I say a "new bottle" because we haven't had a bottle of this white blend but, if memory serves, I picked up this il Vescovo at the Vancouver International Wine Festival earlier this year. I don't think it can normally be found in our market. I say "old friend" because the wine hails from a favourite producer in the McLaren Vale region outside Adelaide: Chapel Hill. In checking back on the blog, I'm surprised I haven't already added more bottles from Chapel Hill to The List. I suppose that must mean that we have a good number in our cellar just waiting to be opened. However, rather than go into a lot of detail on the winery, maybe I'll just refer you to my post from when we stayed at the Chapel Hill guest house a couple of years back.
The name for the wine comes from the fact that the winery is built around that historical chapel. The winery has taken to marketing some of its wines with a nod to that past and "il Vescovo" is Italian for "the bishop." The wine, itself, isn't Italian in nature but it does harken to Mediterranean roots. Chapel Hill offers both a red and a white il Vescovo and the white is a blend of Savagnin, Verdelho and Roussanne - grapes that hail respectively from Jura (France), Portugal and the Rhône.
A rather novel blend at that. It's not one that you'd likely run across and it's made all the more interesting in that, up until a couple of years prior to this vintage, most Aussie growers thought their Savagnin was actually Albariño. It appears that, rather than rip out all the faux-Albariño and starting again, a number of wineries are now serving up Savagnin, Chapel Hill included.
Knowing that Savagnin is hardly a grape variety that I sip on a regular basis, I immediately checked my Wine Century Club tally but there it was at #121. I knew I'd run across it before - while in the Barossa Valley as luck would have it, just days before we visited Chapel Hill - but I wasn't sure that I'd added it to my tally as we were only trying it as part of tasting at the time.

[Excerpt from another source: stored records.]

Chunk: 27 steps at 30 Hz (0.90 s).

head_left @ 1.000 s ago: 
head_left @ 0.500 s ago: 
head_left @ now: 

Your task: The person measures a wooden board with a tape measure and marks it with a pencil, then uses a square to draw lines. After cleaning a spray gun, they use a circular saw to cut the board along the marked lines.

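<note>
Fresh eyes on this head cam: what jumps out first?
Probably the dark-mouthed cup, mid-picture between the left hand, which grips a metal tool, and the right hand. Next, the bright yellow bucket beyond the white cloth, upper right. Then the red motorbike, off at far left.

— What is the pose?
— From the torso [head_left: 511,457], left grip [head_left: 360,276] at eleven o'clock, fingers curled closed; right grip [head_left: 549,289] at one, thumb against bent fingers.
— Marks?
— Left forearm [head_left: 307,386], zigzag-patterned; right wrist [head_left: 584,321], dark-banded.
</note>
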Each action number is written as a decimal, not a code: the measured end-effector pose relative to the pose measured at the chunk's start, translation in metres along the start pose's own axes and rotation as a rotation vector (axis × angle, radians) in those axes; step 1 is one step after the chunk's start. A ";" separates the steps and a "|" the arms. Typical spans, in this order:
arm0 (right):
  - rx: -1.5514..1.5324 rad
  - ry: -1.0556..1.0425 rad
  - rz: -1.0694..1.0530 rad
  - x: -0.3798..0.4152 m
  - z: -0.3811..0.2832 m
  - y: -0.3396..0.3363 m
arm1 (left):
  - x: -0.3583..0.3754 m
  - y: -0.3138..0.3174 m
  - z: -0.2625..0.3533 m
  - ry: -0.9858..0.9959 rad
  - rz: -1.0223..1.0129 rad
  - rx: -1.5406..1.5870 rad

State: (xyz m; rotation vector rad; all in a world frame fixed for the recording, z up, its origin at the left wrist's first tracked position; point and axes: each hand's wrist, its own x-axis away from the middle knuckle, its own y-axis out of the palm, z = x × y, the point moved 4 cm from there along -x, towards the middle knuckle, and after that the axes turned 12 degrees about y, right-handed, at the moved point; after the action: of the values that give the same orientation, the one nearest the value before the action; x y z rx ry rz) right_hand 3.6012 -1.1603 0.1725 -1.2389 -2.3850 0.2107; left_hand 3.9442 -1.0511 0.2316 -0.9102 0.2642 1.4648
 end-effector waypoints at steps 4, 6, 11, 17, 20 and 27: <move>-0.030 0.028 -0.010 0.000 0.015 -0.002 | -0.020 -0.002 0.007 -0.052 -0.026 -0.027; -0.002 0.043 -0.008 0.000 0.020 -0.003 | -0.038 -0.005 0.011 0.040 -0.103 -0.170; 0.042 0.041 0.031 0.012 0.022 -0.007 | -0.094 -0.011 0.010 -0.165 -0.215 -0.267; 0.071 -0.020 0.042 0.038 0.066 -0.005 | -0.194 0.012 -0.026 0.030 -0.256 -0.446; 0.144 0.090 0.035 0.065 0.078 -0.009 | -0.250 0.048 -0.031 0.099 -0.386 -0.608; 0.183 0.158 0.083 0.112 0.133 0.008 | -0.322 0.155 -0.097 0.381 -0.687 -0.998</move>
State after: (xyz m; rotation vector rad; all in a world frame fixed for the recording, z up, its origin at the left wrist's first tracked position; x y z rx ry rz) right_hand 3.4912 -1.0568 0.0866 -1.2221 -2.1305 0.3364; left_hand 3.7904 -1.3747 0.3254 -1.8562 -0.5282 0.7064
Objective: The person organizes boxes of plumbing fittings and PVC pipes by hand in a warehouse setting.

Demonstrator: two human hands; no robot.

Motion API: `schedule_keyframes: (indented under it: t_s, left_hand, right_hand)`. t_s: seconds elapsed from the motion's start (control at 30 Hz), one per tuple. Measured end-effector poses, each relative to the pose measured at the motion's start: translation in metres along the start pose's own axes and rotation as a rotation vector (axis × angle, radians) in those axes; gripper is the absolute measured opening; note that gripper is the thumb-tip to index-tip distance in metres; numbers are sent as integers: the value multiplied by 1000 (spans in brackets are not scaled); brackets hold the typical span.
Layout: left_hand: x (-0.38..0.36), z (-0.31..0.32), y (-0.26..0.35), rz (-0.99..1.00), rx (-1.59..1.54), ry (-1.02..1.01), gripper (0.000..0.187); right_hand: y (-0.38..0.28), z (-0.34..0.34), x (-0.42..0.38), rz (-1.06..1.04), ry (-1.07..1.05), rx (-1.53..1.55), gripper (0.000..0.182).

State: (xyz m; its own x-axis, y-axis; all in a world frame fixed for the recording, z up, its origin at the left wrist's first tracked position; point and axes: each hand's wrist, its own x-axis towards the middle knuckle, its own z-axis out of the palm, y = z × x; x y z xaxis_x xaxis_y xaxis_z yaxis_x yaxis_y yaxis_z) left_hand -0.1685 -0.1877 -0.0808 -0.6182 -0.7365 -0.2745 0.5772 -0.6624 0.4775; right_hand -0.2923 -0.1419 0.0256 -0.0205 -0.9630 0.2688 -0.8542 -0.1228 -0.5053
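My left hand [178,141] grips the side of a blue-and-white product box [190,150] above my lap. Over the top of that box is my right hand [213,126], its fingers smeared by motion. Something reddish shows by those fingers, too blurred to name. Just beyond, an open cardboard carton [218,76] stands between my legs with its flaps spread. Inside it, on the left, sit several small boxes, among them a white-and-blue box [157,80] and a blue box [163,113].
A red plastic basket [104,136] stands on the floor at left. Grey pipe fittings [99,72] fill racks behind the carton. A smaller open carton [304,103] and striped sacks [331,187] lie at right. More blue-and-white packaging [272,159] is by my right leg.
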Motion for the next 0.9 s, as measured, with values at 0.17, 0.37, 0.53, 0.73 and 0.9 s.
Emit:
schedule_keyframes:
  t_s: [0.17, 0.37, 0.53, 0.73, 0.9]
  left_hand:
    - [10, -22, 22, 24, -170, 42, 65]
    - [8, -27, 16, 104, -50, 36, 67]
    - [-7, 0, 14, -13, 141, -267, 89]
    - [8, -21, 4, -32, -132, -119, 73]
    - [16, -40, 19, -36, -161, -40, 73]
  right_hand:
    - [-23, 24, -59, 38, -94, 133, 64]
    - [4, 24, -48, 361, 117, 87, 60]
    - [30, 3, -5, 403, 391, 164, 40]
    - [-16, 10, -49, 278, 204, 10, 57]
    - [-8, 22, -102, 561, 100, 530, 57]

Much like how I tend to view Spanish and Italian whites, however, Australia is not generally my first choice for white wines. I'm a long-time Aussiephile when it comes to red but, as a rule, I'll reach for a BC white before I'll open an Aussie white (Margaret River wines being a big exception but there aren't many of those wines in our market). This was intriguing though - not so much in a fruit on the palate kind of way but because it still showed some decent acidity while offering bigger weight than we'd normally see on a BC blend.
It certainly has me looking forward to a return to Chapel Hill and to seeing what whites show up at the 2015 Wine Festival because Australia is the featured region and that might bring out some other surprises like this one. Now, that's a bit of socializing that I'm going to need to rest up for.